## [INSTRUCTIONS TO FOLLOW]
No pictures, please: print exactly the lines from the one that contains "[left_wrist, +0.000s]" through the last line of the listing.
──────────────────────────────
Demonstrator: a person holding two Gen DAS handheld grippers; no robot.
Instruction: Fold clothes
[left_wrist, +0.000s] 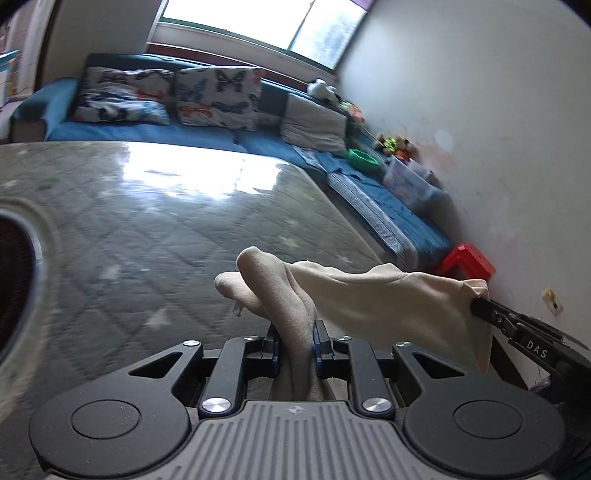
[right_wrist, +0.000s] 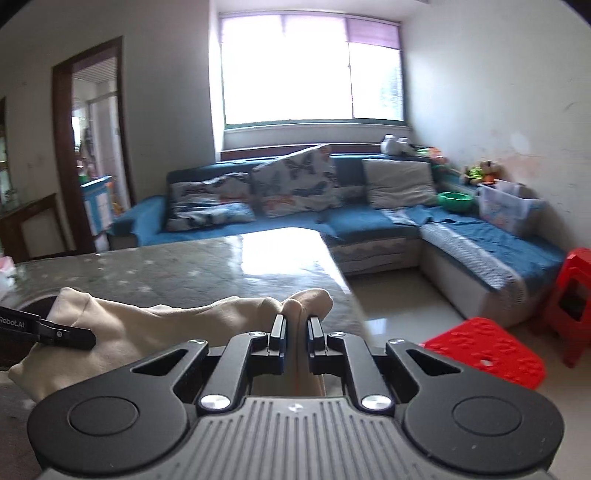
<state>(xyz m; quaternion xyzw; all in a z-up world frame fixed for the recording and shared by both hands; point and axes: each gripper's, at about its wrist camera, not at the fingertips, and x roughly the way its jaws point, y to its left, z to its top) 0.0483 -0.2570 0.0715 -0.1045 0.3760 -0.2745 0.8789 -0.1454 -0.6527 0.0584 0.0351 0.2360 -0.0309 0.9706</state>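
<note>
jaws pinching cream garment (left_wrist: 388, 299), both grippers

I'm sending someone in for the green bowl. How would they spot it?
Start at the blue corner sofa under the window. Follow it into the corner by the right wall: the green bowl sits on the seat between the grey cushion and the clear plastic box. Nothing else on the seat is green.

soft matt cloth garment (left_wrist: 388, 299), glossy table (left_wrist: 184, 206)

The cream garment (left_wrist: 388, 295) drops behind the left gripper's body, its lower part hidden. A dark round object (left_wrist: 14, 280) is cut off at the left edge. Toys (right_wrist: 480, 171) on the far sofa are too blurred to identify.
</note>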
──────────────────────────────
## [OUTPUT OF THE TASK]
[left_wrist, +0.000s] 
[right_wrist, +0.000s] 
<state>(xyz m; quaternion xyzw; all in a z-up world frame fixed for the recording and shared by both hands; point and axes: each gripper's, at about its wrist camera, not at the fingertips, and x roughly the way its jaws point, y to its left, z to its top) 0.0483 -0.2570 0.0715 -0.1045 0.3760 -0.2745 0.8789 -0.1454 -0.6527 0.0584 0.0351 0.2360 -0.0309 0.9706</state>
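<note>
jaws pinching cream garment (left_wrist: 388, 299), both grippers

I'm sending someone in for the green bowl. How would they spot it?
Start at the blue corner sofa under the window. Follow it into the corner by the right wall: the green bowl sits on the seat between the grey cushion and the clear plastic box. Nothing else on the seat is green.

soft matt cloth garment (left_wrist: 388, 299), glossy table (left_wrist: 184, 206)

The cream garment (left_wrist: 388, 295) drops behind the left gripper's body, its lower part hidden. A dark round object (left_wrist: 14, 280) is cut off at the left edge. Toys (right_wrist: 480, 171) on the far sofa are too blurred to identify.
</note>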

This response is now finished.